Theosophical Encyclopedia

HPB and PHOTOGRAPHY - Sometimes A Thin Line Between Lunacy and Genius

LOUIS 1

Louis-Jacques-Mandé Daguerre (1787-1851) was a French artist and photographer, recognized for his invention of the eponymous daguerreotype process of photography. He became known as one of the fathers of photography

camera 

The Daguerreotype camera 

 

HPB and

The Daguerreotype camera captured the first ever picture of a human being, at Boulevard du Temple in Paris, in 1838.The patent was publicly announced on the 19th of August, 1839, when the French government presented the Daguerreotype process as a gift "free to the world". 1839 has since been the official birth year of photography.

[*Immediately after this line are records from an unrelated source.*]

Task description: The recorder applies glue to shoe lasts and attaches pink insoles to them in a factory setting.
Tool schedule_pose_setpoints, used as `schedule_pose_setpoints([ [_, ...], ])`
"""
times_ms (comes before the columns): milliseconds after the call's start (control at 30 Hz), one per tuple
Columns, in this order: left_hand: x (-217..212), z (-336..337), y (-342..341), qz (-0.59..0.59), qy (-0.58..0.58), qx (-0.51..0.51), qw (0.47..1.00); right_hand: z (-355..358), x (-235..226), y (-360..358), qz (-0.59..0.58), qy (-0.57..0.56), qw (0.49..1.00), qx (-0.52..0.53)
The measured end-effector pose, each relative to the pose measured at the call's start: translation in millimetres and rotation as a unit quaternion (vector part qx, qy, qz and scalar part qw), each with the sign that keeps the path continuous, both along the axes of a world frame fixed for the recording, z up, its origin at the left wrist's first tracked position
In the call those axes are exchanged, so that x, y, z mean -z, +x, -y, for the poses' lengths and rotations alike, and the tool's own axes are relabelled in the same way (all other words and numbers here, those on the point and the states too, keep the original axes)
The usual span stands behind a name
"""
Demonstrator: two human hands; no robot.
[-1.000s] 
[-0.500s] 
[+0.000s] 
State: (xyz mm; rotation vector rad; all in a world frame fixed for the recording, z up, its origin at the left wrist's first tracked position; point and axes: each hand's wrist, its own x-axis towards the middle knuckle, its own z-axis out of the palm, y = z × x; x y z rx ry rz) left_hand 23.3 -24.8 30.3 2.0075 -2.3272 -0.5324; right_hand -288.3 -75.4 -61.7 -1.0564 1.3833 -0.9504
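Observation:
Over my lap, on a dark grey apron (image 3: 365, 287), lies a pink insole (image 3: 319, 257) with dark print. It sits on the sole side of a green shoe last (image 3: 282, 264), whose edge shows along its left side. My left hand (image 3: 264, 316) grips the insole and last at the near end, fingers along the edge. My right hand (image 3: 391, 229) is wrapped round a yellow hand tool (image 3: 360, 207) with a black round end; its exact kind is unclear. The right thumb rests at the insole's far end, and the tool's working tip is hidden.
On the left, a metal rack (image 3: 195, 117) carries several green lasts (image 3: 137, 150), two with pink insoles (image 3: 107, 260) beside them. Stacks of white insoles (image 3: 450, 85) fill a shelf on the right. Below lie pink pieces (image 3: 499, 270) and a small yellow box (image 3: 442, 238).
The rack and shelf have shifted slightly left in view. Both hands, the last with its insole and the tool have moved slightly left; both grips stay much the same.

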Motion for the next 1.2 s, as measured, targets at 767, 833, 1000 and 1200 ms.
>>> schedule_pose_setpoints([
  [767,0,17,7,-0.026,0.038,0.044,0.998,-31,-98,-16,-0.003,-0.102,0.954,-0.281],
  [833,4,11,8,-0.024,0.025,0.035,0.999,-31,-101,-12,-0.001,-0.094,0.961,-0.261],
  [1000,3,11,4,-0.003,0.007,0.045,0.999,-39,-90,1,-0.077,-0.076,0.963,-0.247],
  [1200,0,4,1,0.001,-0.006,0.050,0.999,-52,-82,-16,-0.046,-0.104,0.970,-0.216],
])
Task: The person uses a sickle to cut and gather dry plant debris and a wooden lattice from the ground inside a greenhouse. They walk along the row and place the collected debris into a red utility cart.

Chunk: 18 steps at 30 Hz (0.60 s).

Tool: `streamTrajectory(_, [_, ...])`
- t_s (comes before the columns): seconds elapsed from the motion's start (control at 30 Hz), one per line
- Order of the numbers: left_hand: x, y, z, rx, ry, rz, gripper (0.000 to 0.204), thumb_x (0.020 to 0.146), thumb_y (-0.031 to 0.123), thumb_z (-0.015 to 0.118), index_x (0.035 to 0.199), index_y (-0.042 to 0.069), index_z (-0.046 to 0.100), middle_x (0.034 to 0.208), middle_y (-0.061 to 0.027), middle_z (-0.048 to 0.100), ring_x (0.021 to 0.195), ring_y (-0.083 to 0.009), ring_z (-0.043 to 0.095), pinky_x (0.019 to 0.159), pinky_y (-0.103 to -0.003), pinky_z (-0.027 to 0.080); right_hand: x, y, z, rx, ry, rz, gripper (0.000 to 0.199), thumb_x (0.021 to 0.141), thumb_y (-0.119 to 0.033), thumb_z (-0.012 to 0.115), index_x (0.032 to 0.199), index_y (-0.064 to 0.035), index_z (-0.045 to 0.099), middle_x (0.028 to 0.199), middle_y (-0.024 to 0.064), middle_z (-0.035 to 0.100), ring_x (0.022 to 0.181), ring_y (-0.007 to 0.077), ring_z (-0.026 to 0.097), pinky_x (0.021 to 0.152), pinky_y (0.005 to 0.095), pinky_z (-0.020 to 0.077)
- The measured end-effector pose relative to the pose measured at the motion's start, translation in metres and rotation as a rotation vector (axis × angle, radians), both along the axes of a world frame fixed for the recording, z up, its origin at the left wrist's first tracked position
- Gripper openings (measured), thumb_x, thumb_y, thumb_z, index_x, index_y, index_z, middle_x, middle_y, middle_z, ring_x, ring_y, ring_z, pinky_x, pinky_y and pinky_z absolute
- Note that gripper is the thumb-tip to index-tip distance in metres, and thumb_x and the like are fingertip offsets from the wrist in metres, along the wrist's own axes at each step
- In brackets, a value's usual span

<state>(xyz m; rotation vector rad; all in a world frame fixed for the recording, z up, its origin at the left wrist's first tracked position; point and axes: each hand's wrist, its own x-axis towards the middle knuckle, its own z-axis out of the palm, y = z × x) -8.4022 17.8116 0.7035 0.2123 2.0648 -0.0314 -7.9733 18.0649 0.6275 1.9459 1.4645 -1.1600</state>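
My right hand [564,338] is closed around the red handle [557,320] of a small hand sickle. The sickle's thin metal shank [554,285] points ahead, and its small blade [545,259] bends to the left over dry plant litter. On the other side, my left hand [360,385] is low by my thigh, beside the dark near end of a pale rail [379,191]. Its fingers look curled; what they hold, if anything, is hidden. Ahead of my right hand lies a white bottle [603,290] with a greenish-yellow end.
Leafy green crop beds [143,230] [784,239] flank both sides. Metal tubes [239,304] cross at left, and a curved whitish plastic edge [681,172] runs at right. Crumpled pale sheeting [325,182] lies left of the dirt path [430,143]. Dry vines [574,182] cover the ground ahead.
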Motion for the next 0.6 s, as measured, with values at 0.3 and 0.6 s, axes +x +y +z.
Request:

[Following is  excerpt from: HPB’s Isis Unveiled, Vol. ll, pg. 619 – i.e. a footnote]

There was an anecdote current among Daguerre's friends between 1838 and 1840. At an evening party, Madame Daguerre, some two months previous to the introduction of the celebrated Daguerrean process to the Academie des Sciences, by Arago (January, 1839), had an earnest consultation with one of the medical celebrities of the day about her husband's mental condition. After explaining to the physician the numerous symptoms of what she believed to be her husband's mental aberration, she added, with tears in her eyes, that the greatest proof to her of Daguerre's insanity was his firm conviction that he would succeed in nailing his own shadow to the wall, or fixing it on magical metallic plates. The physician listened to the intelligence very attentively, and answered that he had himself observed in Daguerre lately the strongest symptoms of what, to his mind, was an undeniable proof of madness. He closed the conversation by firmly advising her to send her husband quietly and without delay to Bicetre, the well-known lunatic asylum. Two months later a profound interest was created in the world of art and science by the exhibition of a number of pictures taken by the new process. The shadows were fixed, after all, upon metallic plates, and the "lunatic" proclaimed the father of photography.